• PROBLEM:
Exactly the lines starting at the line containing "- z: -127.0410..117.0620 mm" and ending at the line containing "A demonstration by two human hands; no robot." are to be written out from the listing below, both included.

• DATASET EXTRACT:
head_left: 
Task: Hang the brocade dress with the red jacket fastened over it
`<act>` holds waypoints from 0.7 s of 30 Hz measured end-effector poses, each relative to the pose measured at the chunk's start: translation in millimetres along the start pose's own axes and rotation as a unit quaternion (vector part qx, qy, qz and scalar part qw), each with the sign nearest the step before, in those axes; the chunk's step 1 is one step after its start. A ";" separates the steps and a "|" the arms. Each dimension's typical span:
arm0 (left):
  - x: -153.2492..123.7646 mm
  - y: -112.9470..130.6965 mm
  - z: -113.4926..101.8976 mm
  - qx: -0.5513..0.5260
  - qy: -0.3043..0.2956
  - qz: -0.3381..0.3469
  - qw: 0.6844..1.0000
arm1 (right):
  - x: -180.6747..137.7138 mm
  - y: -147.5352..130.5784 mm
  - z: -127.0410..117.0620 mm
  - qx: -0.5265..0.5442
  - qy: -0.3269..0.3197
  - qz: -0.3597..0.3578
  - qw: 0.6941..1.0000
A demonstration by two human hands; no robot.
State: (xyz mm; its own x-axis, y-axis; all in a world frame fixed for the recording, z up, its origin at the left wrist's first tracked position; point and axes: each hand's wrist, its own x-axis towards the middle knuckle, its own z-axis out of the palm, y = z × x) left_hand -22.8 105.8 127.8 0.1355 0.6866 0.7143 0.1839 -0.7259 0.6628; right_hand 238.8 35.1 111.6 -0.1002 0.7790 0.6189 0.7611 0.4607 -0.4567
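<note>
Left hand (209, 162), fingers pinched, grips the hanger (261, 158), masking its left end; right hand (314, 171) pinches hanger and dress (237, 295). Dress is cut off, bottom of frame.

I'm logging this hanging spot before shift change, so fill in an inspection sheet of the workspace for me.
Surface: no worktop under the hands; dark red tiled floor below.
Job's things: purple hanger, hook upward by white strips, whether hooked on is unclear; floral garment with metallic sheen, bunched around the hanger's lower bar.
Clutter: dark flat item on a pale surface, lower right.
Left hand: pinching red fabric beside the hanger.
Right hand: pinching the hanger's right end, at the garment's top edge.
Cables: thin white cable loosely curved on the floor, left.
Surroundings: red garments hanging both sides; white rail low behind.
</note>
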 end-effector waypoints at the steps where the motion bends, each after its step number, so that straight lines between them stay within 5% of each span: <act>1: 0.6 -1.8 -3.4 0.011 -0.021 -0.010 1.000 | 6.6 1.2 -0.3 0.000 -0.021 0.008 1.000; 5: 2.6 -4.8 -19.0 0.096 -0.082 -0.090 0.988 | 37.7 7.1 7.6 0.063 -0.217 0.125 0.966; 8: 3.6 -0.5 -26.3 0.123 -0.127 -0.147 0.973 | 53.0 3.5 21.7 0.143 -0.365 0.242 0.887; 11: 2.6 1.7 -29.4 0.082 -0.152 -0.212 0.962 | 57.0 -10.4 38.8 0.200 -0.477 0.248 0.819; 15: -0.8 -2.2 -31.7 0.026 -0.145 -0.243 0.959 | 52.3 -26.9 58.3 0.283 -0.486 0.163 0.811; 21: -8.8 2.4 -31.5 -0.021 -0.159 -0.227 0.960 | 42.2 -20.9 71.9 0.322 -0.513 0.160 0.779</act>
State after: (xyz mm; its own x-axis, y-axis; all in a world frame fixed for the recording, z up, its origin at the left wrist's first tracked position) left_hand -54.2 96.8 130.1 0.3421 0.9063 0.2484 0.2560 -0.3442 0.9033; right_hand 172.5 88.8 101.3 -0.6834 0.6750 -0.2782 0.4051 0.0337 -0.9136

• ANSWER TO THE PROBLEM:
  - z: -127.0410..117.0620 mm
  - qx: -0.5265..0.5442
  - qy: -0.3269..0.3197
  - qz: -0.3597..0.3578
  - qw: 0.6941..1.0000
A demonstration by two human hands; no robot.

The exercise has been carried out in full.